Alec Tabak produces records on the Lower East Side of Manhattan with his team Thunder, Lightning & Lightning. An email sent to alec@tllaudio.com cues Traveling Wilburys, vol. 1, on his phone as of this writing.


SIDEBAR
MEET WENDEL
On January 17, 1978, Roger Nichols used a COMPAL-80 computer as a 12-bit, 125 kHz sampling sequencer to build the rhythm track for Steely Dan's “Hey Nineteen,” using samples from the kits of Jeff Porcaro, Rick Marotta, Steve Gadd, and Bernard Purdie. He called his invention Wendel (see Fig. A). “The drum pattern for the song was based on an eighth-note click track,” recalls Nichols. “The audio from the click track was fed to Wendel, where it was converted to digital for triggering. The computer would count the clicks and figure out where each of the sampled drums should be played.” Later, the session drummers whose kits Nichols recorded returned to the studio to record fills for “Hey Nineteen” and the rest of Gaucho.

FIG. A: Roger Nichols and the Wendel drum replacement computer. (Photo courtesy of Roger Nichols)

Nichols developed a second-generation Wendel while working on Donald Fagen's Nightfly three years later. By 1985 computer technology had advanced to the point where he was able to build a 16-bit, 50 kHz automatic drum replacer into a single-rackspace unit. Giving it the name Wendeljr, Nichols built 700 boxes, selling every one of them except the three that are still in his rack today. “MIDI was the new rage then,” he explains. “Everybody wanted Wendeljr to be MIDI triggered. I said, ‘Wendeljr is 1,000 times faster than MIDI. It will never have MIDI.'' The pressure to add MIDI grew greater, so I quit building them. Once in a while I see one on eBay for triple what they sold for new.”

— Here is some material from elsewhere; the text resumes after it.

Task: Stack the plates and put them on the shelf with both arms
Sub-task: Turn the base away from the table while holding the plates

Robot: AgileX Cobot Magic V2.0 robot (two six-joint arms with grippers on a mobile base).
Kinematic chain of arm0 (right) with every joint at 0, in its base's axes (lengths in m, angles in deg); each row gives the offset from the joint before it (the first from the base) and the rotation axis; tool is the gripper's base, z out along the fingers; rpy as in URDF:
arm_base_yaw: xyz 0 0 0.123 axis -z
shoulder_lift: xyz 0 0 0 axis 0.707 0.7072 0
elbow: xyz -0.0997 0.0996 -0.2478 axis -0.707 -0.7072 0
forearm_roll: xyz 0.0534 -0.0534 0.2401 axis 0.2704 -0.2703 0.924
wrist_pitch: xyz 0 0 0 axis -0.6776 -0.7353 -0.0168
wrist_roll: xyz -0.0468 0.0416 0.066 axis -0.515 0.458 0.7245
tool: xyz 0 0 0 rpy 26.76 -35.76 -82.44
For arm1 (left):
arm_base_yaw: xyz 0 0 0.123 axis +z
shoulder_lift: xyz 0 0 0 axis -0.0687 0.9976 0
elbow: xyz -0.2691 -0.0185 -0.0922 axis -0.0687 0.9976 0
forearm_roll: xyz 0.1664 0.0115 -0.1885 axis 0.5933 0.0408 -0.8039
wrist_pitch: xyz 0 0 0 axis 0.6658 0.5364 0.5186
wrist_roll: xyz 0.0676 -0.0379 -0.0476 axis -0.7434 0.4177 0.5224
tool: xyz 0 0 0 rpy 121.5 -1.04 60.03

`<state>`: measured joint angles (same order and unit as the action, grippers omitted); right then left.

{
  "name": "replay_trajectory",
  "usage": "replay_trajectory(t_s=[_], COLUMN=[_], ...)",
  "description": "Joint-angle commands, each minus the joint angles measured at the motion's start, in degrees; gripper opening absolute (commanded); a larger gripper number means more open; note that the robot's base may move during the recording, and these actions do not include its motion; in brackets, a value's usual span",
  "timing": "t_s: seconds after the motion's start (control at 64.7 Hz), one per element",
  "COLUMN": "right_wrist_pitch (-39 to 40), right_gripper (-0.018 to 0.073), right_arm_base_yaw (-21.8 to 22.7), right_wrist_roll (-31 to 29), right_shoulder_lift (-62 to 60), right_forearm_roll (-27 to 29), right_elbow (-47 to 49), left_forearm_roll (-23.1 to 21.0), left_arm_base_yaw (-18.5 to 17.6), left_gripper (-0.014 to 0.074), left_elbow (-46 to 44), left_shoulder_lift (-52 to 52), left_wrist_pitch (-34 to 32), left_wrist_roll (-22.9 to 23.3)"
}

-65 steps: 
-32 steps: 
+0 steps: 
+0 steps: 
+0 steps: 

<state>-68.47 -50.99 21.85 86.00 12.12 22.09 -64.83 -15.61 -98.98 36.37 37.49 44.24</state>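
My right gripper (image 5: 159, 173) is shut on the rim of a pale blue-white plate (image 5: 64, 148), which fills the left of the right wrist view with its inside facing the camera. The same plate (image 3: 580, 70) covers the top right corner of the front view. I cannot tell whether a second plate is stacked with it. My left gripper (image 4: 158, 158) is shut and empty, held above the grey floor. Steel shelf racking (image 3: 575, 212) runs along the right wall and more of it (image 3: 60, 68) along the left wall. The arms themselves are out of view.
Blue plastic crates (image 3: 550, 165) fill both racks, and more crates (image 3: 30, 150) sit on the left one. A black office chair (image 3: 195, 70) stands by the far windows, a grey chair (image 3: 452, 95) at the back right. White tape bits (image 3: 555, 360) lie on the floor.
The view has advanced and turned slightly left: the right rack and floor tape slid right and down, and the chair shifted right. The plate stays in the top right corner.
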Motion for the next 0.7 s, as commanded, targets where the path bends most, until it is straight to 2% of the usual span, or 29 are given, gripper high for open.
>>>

However, by early 2007 Wendel drum-replacement technology will be easier to come by. Nichols and his company, Roger Nichols Digital, are set to unveil the Wendel-izer plug-in, which will support VST, AU, RTAS, and TDM formats. “There are a few things not taken into account in current drum-replacement software,” says Nichols. “I have been fine-tuning the process for 28 years. I'm not giving up my secrets, but everyone will get to use the Wendel-izer when it comes out.”


SIDEBAR
PLANNING FOR REPLACEMENT
If you get into the habit of replacing your kick and snare tracks, it makes sense to anticipate the drum replacement you may eventually do when tracking. By starting out with drum tracks that are as replaceable as possible, any replacement method you adopt can be less time-consuming when you prepare for mixing.

Start by close-miking the snare bottom to create a transient-heavy signal with minimal bleed from the rest of the kit. Any kick drum leakage this mic picks up can be removed easily with a highpass filter. For the kick, try placing a mic inside the drum a few inches off the batter head where the beater strikes. In my experience, condensers are usually better for this application than dynamic mics, but experiment with different types and placement techniques to find the combination that yields the strongest, fastest transient response with the least amount of leakage.

An unorthodox but effective way of recording replacement-ready drum tracks is to record the output of drum triggers rather than converting the signal to MIDI data. Use these audio files to line up replacement samples by hand or feed them to an auto replacer. Triggers are a boon to any personal studio: they take only seconds to set up, are small enough not to interfere with the rest of your drum miking scheme, and cost less than a set of decent dynamic mics.